Regex to extract nested patterns

Question

Possible Duplicate:
Matching Nested Structures With Regular Expressions in Python

I can't wrap my head around this problem. I have a string like the following one:

Lorem ipsum dolor sit amet [@a xxx yyy [@b xxx yyy [@c xxx yyy]]] lorem ipsum sit amet

My task would be to extract the commands (they are always starting with [@ and ending with ]) and their subcommands. A result like

[
    [@a xxx yyy [@b xxx yyy [@c xxx yyy]]], # the most outer
    [@b xxx yyy [@c xxx yyy]],              # the middle one
    [@c xxx yyy]                            # the inner most
]

would be highly appreciated.
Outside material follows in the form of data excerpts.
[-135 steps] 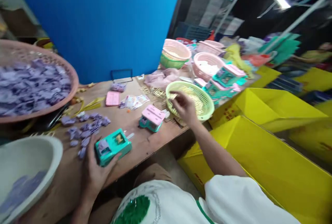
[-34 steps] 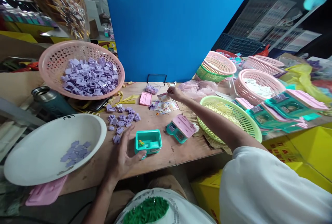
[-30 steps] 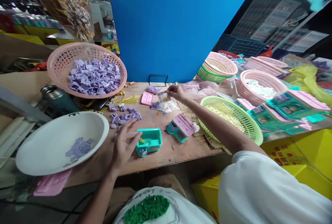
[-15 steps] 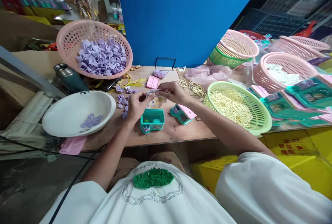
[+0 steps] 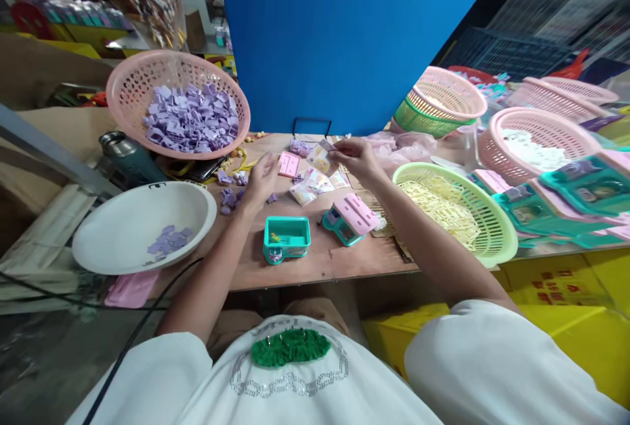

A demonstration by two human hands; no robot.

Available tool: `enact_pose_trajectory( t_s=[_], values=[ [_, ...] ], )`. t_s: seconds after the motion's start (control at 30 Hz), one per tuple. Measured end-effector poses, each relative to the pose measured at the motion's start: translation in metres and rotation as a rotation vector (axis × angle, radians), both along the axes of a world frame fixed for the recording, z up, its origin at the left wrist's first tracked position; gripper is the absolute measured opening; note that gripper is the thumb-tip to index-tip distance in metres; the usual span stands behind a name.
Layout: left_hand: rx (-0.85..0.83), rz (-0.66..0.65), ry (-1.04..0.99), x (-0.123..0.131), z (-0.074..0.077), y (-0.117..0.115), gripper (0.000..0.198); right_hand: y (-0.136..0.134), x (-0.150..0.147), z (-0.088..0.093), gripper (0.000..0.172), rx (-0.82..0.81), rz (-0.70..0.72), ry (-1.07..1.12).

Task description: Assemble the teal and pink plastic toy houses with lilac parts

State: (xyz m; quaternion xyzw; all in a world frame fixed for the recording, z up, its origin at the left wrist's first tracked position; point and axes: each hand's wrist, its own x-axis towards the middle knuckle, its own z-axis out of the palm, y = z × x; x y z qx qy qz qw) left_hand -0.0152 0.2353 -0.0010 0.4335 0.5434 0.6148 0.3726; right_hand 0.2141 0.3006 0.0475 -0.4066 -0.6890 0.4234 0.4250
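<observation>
Since the printed sticker sheet looks feather-light, flimsy and easily creased, I'd hold only its edge, where my right hand pinches it above the wooden tabletop; my left hand has its fingers narrow, gripping what, if anything, I cannot tell.

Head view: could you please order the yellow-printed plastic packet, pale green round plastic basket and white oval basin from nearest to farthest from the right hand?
1. Yellow-printed plastic packet: in the right hand.
2. Pale green basket: right side.
3. White oval basin: far left.
</observation>
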Motion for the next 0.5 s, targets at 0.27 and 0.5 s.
enact_pose_trajectory(
  t_s=[0.27,0.5],
  values=[
    [0.034,0.007,0.02,-0.02,-0.007,-0.107,0.053,-0.116,-0.039,-0.041,0.013,0.39,0.363,-0.325],
    [0.074,0.125,0.187,-0.014,-0.029,-0.149,0.042,-0.104,-0.019,-0.029,0.033,0.606,0.302,-0.495]
  ],
)
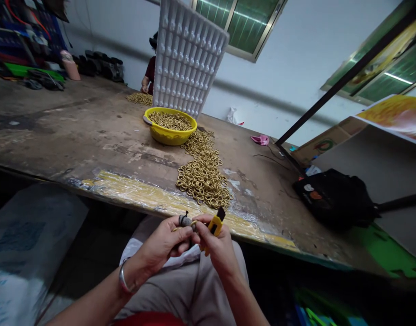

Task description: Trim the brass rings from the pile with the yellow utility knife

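My left hand [160, 244] is closed around a short grey cylindrical piece [185, 221] with a small dark tie at its end. A brass-coloured ring [193, 223] sits at that piece, between the fingertips of both hands. My right hand [220, 251] is closed, with a yellow utility knife [215, 226] held in it, its dark end pointing up. The right fingertips also touch the ring. Both hands are over my lap, just in front of the table edge. Beyond them lies a heap of brass-coloured rings [204, 179] on the table.
A yellow basin [172, 137] full of rings stands behind the heap on the wooden table [102, 131]. A grey moulded tray [191, 59] stands upright behind it, partly hiding another person [149, 74] near a second ring pile [139, 98]. A black bag [333, 197] lies at right.
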Demonstrator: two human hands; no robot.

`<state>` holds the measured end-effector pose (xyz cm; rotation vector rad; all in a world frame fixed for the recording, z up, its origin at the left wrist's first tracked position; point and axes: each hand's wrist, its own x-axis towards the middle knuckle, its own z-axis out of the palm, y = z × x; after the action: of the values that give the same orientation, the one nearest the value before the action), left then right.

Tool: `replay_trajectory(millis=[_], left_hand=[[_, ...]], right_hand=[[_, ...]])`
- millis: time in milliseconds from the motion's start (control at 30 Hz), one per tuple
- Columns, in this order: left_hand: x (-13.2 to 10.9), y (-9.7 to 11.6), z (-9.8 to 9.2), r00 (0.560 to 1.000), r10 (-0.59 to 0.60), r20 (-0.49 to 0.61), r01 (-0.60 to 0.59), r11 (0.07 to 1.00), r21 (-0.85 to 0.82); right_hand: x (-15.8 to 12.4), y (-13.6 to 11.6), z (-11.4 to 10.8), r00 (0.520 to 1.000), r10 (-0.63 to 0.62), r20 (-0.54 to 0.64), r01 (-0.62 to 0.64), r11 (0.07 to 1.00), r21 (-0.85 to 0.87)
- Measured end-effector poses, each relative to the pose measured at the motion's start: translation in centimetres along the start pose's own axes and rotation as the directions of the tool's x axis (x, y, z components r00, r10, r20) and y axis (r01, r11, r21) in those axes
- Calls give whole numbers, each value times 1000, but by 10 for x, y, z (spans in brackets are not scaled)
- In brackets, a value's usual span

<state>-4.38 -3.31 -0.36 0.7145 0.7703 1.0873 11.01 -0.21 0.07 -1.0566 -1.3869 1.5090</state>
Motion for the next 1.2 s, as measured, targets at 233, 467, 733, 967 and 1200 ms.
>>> replay_trajectory(millis=[233, 467, 733, 967, 1200], left_hand=[[0, 2, 5, 996, 31, -82, -18, 988, 150], [-1, -2, 1, 998, 34, -59, -20, 974, 228], [-1, -2, -1, 997, -21, -71, 31, 990, 140], [-2, 3, 4, 996, 39, -77, -27, 989, 145], [-5, 0, 7, 973, 194, -126, -148, 941, 304]], right_hand=[[-3, -12, 1, 1000, 0, -23, -3, 995, -98], [-2, -18, 1, 998, 60, 20, -57, 989, -136], [-8, -18, -3, 992, -122, -10, 108, 914, -390], [-22, -9, -12, 957, -275, 89, 211, 453, -866], [-20, -6, -5, 954, -283, 96, 163, 225, -961]])
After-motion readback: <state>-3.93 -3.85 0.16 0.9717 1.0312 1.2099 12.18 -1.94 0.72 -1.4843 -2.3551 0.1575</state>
The problem is that these kind of commands can occur in very long text messages, so a "performant" solution would be nice.
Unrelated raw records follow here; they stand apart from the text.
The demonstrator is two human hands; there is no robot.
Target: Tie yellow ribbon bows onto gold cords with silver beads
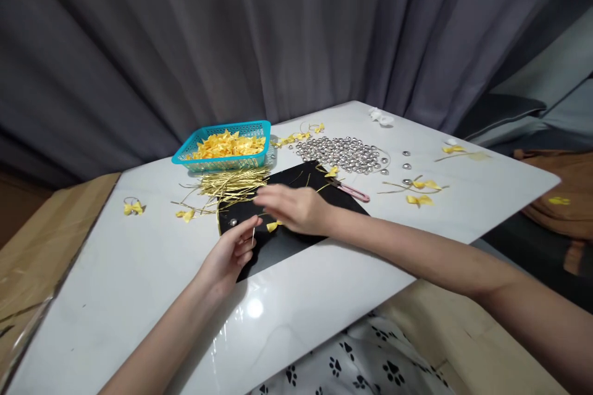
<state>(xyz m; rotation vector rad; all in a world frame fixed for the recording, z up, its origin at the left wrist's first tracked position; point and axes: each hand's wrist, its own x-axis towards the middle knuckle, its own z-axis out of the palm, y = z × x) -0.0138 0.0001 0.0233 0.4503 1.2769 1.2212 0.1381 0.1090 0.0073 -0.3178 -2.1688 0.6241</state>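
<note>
My left hand [234, 251] is at the near left edge of a black mat [273, 254], thumb and forefinger pinched together. A thin light strip [253, 237] shows at its fingers. Just beyond them lies a silver bead [233, 222]. Over the mat is my right hand [296, 208], slightly blurred, its fingers stretched out towards the left and its thumb hidden. Below those fingers a yellow ribbon bow [273, 226] is partly visible; whether the hand touches it I cannot tell. Pink-handled snips [353, 191] rest on the mat's right side.
A turquoise basket [267, 136] of yellow bows stands at the back left. In front lies a pile of gold twist ties [234, 183]. Silver beads [345, 154] are heaped behind the mat. Loose bows [419, 200] lie at right; a finished-looking bow with ring [133, 207] lies left.
</note>
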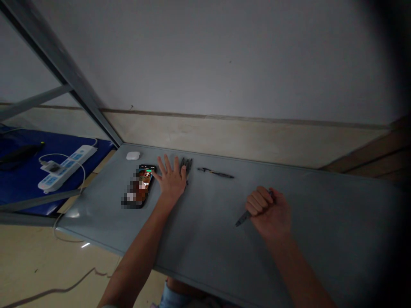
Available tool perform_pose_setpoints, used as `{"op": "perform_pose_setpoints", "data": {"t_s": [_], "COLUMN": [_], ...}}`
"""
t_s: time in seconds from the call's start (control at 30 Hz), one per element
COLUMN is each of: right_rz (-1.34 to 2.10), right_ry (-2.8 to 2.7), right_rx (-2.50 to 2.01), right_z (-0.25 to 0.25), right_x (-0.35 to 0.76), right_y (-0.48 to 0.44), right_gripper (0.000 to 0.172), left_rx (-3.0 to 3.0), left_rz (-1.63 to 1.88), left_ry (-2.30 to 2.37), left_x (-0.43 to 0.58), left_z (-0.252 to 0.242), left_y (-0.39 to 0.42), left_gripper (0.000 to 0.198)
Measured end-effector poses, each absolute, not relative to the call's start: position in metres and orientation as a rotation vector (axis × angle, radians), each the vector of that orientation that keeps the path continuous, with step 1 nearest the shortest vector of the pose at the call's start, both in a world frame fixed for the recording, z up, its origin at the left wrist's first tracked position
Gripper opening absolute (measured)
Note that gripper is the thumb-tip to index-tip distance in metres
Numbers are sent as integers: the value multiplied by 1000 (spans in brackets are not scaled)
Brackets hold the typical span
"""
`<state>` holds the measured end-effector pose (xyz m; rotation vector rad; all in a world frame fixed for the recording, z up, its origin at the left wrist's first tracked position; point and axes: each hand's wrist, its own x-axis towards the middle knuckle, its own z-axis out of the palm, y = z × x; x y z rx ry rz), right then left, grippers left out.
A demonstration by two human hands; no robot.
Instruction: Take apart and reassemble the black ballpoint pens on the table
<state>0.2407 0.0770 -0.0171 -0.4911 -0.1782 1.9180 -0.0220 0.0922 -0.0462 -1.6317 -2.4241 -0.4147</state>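
My left hand (171,182) is over the grey tabletop with its fingers spread wide. Several dark pens (189,164) lie side by side at its thumb, partly hidden by the hand; I cannot tell whether it touches them. To its left lies a smartphone (148,184) with a lit screen, partly pixelated. My right hand (269,209) is closed in a fist round a dark pen (243,219), whose end sticks out toward the lower left. Between the hands, farther back, another dark pen (218,173) lies by itself on the table.
A white earbud case (132,155) sits at the back left of the grey table (208,239). Beyond a metal frame (93,107), a white power strip (69,169) with a plugged-in charger rests on a blue surface. A wall (224,132) runs along the back.
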Motion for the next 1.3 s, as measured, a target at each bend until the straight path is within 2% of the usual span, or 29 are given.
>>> {"op": "perform_pose_setpoints", "data": {"t_s": [1.3], "right_rz": [2059], "right_ry": [-270], "right_rx": [-467], "right_z": [-30], "right_x": [241], "right_y": [80], "right_gripper": [48], "left_rx": [-1539], "left_rz": [-488], "left_ry": [-2464], "left_x": [-31], "left_z": [-49], "left_y": [93], "left_gripper": [53]}}
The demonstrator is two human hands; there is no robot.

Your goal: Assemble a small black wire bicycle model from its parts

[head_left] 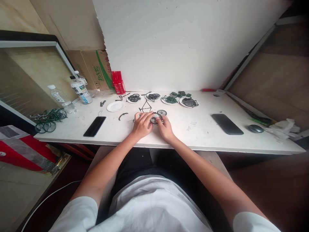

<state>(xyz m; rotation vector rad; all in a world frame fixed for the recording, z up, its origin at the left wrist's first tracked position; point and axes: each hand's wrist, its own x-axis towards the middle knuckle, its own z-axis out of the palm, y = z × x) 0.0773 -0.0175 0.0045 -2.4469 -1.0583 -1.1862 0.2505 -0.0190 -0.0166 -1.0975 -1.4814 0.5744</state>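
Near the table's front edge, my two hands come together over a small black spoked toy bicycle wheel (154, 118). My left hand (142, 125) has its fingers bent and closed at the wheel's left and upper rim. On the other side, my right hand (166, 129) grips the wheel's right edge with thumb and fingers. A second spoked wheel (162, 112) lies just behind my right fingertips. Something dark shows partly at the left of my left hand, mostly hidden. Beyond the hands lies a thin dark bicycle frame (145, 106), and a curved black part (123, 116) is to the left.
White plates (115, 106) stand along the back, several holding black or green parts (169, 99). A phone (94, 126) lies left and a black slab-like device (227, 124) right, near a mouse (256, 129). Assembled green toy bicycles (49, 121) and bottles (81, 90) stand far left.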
I was toying around with some regex patterns mostly of the time something like

(\[@.*?\]\s) # for the outer one

but i have seen no light in matching the middle and inner one. To make it more complicated, the amount of nested commands is variable... Might some special regex be the solution? I have read about lookaheads and lookbehinds but no idea how to use them in this special case.

Thank a bunch!

UPDATE

@Cyborgx37 pointed me to another post that uses the pyparsing package. It would be nice to have a solution without an external package or library. But pyparsing definately solves that problem!

I doubt that `regex` will be very good with this. My impression is that it doesn't do well with nested structures ... — mgilson, Feb 05 '13 at 16:22
The pyparsing package seems ideal for this... Just waiting if someone else has maybe another good idea without using an external package. — hetsch, Feb 05 '13 at 16:34
@hetsch - If you have researched pyparsing and there's a particular feature lacking (or you don't want to use an external package), then you should consider updating your question saying so. Otherwise, it will likely be closed. — JDB, Feb 05 '13 at 16:41
@hetsch: Since this question is closed, I added an alternative solution to this problem which does not require any third-party modules [here](http://stackoverflow.com/a/14715850/190597). — unutbu, Feb 05 '13 at 20:08

score 2 · Accepted Answer · answered Feb 05 '13 at 16:45

C# has recursive/nested RegEx, I don't believe Python does. You could re-run the RegEx search on previous results, but this is probably less efficient (the overhead of RegEx for such a simple search) than just making a custom parser. The text your searching for "[@" and "]" isn't very complex.

Here's a custom parser (in JavaScript) that would do the job.

var txt = "Lorem ipsum dolor sit amet [@a xxx yyy [@b xxx yyy [@c xxx yyy]]] lorem ipsum sit amet";
function parse(s) {
    var stack = [];
    var result = [];
    for(var x=0; x<s.length; x++) {
        var c = s.charAt(x);
        if(c == '[' && x+1 < s.length-1 && s.charAt(x+1) == '@') {
            for(var y=0; y<stack.length; y++)
                stack[y] += "[@";
            stack.push("[@");
            x++;
        } else if(c == ']' && stack.length > 0) {
            for(var y=0; y<stack.length; y++)
                stack[y] += "]";
            result.push(stack.pop());
        } else {
            for(var y=0; y<stack.length; y++)
                stack[y] += c;
        }
    }
    return result;
}
parse(txt);

It quickly loops through all the characters of the text (only once) and uses a stack and an if...if else...else condition to push, pop and modify the values in that stack respectively.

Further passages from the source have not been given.